Say how many lines in the records contain the string "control". Nothing but the number should be given.
:::
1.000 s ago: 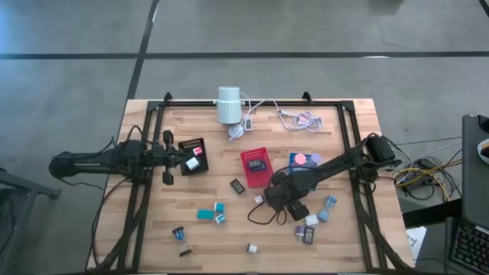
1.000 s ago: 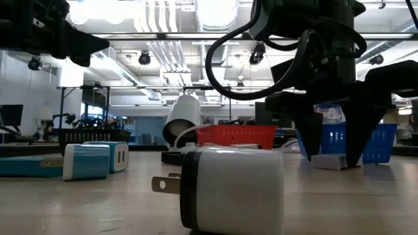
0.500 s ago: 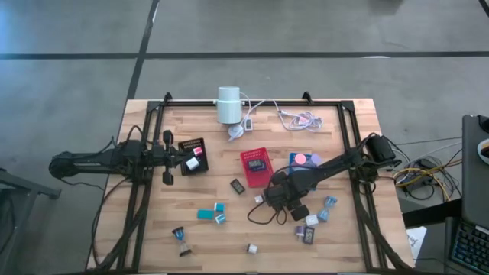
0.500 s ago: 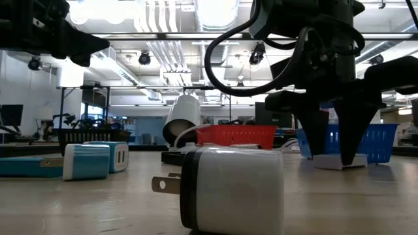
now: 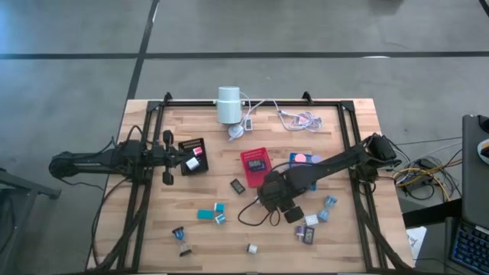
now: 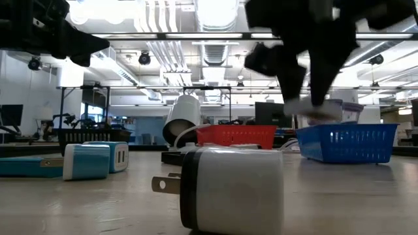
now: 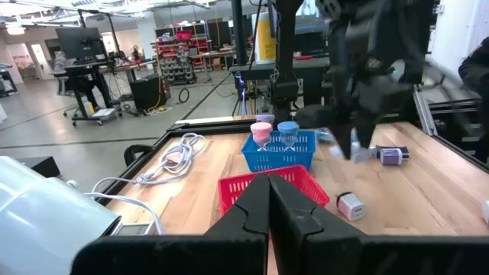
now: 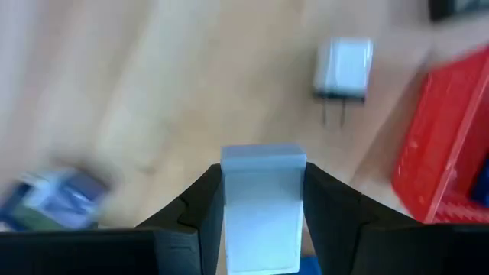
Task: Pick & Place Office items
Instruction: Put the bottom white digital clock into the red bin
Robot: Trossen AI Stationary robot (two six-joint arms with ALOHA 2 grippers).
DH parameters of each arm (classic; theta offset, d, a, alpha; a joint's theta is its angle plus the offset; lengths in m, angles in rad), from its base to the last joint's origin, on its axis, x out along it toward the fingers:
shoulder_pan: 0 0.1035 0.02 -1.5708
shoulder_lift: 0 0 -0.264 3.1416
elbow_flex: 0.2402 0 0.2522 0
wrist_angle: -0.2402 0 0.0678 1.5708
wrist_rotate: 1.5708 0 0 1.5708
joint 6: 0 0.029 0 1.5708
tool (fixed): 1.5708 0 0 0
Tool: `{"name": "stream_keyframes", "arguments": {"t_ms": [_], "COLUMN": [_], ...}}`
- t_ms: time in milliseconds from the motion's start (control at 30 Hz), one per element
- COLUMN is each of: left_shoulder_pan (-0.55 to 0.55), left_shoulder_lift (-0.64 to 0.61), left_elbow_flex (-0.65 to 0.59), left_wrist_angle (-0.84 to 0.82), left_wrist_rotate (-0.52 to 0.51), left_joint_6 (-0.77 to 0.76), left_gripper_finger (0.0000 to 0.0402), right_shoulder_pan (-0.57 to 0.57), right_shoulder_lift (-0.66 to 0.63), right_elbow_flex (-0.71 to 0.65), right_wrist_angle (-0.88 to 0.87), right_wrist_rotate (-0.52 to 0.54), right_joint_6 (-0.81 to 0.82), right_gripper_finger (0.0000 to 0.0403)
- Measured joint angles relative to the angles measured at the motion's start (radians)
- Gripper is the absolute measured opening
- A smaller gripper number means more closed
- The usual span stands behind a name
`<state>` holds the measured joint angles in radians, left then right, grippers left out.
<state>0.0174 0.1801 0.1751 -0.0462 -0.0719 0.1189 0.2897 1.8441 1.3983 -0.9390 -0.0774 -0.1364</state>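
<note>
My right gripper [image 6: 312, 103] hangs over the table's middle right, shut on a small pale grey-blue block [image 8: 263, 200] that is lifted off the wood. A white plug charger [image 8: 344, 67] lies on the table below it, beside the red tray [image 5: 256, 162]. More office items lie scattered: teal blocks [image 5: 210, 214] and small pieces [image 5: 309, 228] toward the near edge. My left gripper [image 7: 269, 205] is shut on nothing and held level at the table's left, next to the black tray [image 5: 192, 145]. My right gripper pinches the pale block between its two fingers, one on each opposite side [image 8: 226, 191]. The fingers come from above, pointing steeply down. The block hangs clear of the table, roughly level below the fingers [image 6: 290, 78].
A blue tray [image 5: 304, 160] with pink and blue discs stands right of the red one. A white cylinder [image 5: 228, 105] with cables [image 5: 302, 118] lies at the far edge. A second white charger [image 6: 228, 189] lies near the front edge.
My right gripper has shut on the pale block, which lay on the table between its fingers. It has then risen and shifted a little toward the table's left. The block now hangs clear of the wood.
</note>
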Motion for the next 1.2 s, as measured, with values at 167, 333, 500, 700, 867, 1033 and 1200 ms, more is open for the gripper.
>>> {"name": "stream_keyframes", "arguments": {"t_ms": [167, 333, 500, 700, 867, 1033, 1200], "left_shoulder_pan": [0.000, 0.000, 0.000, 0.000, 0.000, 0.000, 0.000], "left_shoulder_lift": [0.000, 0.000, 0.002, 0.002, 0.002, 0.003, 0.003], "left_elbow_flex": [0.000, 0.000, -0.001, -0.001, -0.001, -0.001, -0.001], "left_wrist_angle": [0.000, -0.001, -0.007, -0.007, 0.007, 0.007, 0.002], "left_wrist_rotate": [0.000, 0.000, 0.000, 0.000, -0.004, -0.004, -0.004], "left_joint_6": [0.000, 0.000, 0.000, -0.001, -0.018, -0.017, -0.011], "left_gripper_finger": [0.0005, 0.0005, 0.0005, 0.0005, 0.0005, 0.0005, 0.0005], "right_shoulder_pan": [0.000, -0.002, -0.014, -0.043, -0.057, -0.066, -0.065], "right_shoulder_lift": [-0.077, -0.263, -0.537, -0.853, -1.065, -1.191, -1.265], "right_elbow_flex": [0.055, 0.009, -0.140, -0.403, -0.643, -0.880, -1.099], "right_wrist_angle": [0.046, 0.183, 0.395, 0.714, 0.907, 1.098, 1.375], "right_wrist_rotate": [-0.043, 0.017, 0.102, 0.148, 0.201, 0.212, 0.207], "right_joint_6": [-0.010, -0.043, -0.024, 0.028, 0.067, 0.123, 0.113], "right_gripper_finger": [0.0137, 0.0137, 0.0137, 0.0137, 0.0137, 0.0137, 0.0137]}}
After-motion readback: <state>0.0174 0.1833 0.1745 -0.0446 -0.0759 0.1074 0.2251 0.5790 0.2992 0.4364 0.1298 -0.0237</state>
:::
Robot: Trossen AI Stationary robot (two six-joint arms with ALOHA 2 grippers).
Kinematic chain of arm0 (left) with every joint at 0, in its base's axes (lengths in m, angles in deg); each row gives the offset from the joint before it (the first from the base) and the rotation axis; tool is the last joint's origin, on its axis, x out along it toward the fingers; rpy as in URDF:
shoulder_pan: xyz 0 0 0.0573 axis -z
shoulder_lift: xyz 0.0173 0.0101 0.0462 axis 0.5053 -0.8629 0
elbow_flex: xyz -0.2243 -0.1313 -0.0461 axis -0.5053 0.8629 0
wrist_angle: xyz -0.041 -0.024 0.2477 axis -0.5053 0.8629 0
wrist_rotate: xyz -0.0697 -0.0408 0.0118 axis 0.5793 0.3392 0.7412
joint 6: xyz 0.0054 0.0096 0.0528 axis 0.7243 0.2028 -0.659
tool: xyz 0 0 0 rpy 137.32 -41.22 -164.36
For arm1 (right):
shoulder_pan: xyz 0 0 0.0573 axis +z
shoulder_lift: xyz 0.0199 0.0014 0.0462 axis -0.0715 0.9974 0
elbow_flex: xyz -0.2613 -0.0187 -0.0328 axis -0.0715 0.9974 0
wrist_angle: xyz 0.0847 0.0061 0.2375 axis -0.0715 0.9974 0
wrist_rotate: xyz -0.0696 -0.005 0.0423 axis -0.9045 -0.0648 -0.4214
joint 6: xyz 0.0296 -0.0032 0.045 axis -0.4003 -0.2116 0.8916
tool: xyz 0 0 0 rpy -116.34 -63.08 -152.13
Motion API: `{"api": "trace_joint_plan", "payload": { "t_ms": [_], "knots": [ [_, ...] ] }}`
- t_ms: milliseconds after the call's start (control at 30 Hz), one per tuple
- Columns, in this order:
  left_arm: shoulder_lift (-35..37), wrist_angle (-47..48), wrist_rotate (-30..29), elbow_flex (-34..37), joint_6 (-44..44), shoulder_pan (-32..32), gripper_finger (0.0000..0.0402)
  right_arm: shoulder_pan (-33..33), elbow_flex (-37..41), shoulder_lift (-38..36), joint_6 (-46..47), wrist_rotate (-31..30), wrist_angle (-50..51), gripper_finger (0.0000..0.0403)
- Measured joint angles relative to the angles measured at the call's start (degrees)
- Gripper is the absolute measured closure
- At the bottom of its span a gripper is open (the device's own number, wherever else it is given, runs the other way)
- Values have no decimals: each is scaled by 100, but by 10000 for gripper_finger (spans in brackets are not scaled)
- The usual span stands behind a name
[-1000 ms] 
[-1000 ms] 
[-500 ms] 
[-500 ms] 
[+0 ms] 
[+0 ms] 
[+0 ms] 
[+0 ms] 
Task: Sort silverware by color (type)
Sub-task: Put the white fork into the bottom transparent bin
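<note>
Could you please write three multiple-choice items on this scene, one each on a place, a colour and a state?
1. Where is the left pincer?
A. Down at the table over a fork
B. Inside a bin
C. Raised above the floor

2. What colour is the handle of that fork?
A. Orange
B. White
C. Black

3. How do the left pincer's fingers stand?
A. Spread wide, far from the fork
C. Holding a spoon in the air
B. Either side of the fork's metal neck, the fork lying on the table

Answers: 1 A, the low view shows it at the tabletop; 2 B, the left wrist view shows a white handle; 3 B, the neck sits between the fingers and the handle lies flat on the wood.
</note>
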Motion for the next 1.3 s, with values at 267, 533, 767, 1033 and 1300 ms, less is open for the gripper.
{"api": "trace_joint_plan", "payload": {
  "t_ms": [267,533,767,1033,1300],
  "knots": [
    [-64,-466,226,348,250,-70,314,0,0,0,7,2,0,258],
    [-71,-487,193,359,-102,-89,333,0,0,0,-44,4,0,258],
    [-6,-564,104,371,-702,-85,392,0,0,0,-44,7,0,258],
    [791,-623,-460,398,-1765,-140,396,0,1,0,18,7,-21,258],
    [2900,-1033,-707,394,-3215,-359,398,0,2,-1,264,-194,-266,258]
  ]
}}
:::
→ **Written response**: 2